▶ [Requirement]: Write out the whole listing below so that every line matches exactly.

▶ [Input data]:
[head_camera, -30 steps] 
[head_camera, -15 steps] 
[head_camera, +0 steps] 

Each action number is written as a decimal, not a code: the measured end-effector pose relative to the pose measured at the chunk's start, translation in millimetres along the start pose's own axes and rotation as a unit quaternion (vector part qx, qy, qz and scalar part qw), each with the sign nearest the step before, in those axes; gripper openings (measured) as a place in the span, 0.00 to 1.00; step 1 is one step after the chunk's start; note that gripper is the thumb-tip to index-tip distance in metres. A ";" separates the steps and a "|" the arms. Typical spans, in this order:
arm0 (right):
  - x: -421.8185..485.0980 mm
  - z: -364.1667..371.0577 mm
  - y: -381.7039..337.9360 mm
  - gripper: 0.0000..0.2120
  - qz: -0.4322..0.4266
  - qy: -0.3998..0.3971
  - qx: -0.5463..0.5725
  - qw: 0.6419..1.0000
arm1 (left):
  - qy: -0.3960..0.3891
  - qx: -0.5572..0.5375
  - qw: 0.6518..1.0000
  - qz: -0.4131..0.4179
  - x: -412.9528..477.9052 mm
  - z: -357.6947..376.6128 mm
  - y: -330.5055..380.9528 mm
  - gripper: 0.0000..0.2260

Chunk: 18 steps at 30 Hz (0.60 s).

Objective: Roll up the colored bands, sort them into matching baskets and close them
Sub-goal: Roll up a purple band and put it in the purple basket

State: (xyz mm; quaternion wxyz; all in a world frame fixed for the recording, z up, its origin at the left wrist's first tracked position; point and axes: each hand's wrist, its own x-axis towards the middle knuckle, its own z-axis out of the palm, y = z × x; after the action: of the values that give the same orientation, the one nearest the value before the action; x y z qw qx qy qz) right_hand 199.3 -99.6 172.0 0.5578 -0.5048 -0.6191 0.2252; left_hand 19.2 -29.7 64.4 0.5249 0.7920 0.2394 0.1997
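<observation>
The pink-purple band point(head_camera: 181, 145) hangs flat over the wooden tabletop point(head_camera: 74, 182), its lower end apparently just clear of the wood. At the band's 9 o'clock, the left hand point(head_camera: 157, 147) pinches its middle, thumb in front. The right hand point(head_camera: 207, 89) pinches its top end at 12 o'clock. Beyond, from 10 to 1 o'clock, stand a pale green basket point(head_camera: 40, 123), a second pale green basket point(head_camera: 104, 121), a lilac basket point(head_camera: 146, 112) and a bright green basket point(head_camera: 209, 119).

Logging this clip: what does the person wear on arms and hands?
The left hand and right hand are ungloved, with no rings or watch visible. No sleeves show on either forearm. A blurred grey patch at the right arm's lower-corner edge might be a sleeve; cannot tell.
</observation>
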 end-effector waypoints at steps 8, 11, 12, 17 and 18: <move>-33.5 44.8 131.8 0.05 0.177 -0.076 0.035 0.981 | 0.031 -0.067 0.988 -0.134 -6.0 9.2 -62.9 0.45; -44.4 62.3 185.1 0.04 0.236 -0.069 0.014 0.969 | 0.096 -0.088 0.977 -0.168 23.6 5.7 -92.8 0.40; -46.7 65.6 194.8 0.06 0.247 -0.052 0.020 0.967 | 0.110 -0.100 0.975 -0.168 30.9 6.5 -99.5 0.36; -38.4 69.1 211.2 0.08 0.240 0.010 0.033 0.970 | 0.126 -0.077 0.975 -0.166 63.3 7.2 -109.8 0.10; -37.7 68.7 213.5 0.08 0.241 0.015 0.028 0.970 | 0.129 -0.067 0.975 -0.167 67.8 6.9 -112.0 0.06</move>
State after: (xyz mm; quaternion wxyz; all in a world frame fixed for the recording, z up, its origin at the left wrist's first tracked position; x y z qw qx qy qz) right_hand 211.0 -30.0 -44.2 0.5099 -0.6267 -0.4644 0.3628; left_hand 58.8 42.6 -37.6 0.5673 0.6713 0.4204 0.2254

▶ [Response]:
[head_camera, -30 steps] 
[head_camera, -15 steps] 
[head_camera, +0 steps] 

Each action number is written as a decimal, not a code: the measured end-effector pose relative to the pose measured at the chunk's start, translation in millimetres along the start pose's own axes and rotation as a unit quaternion (vector part qx, qy, qz and scalar part qw), each with the sign nearest the step before, in those axes; gripper openings (measured) as a place in the span, 0.00 to 1.00; step 1 is one step after the chunk's start; note that gripper is the thumb-tip to index-tip distance in metres. A ";" separates the steps and a "|" the arms. Typical spans, in this order:
arm0 (right):
  - x: -421.8185..485.0980 mm
  - z: -364.1667..371.0577 mm
  - y: -381.7039..337.9360 mm
  - gripper: 0.0000..0.2120
  - qz: -0.4322..0.4266
  - qy: -0.3998..0.3971
  - qx: -0.5463..0.5725
  - qw: 0.6419..1.0000
arm1 (left):
  - qy: -0.3960..0.3891
  - qx: -0.5572..0.5375
  - qw: 0.6518..1.0000
  - qz: -0.4131..0.4179
  - x: -412.9528..477.9052 mm
  - z: -357.6947..376.6128 mm
  - y: -330.5055..380.9528 mm
  - gripper: 0.0000..0.2260

Chunk: 18 steps at 30 Hz (0.60 s).

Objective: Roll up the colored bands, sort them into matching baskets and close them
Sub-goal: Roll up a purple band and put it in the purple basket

State: (xyz mm; quaternion wxyz; all in a world frame fixed for the recording, z up, its origin at the left wrist's first tracked position; point and axes: each hand's wrist, its own x-axis towards the middle knuckle, its own z-axis out of the palm, y = z × x; after the action: of the values that give the same orientation, the one nearest the value before the action; x y z qw qx qy qz) right_hand 199.3 -99.6 172.0 0.5578 -0.5048 -0.6191 0.2252; left_hand 19.2 -29.7 64.4 0.5249 0.7920 0.2394 0.1997
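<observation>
The pink-purple band point(head_camera: 181, 145) hangs flat over the wooden tabletop point(head_camera: 74, 182), its lower end apparently just clear of the wood. At the band's 9 o'clock, the left hand point(head_camera: 157, 147) pinches its middle, thumb in front. The right hand point(head_camera: 207, 89) pinches its top end at 12 o'clock. Beyond, from 10 to 1 o'clock, stand a pale green basket point(head_camera: 40, 123), a second pale green basket point(head_camera: 104, 121), a lilac basket point(head_camera: 146, 112) and a bright green basket point(head_camera: 209, 119).

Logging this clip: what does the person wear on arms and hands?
The left hand and right hand are ungloved, with no rings or watch visible. No sleeves show on either forearm. A blurred grey patch at the right arm's lower-corner edge might be a sleeve; cannot tell.
</observation>
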 end-effector waypoints at steps 8, 11, 12, 17 and 18: <move>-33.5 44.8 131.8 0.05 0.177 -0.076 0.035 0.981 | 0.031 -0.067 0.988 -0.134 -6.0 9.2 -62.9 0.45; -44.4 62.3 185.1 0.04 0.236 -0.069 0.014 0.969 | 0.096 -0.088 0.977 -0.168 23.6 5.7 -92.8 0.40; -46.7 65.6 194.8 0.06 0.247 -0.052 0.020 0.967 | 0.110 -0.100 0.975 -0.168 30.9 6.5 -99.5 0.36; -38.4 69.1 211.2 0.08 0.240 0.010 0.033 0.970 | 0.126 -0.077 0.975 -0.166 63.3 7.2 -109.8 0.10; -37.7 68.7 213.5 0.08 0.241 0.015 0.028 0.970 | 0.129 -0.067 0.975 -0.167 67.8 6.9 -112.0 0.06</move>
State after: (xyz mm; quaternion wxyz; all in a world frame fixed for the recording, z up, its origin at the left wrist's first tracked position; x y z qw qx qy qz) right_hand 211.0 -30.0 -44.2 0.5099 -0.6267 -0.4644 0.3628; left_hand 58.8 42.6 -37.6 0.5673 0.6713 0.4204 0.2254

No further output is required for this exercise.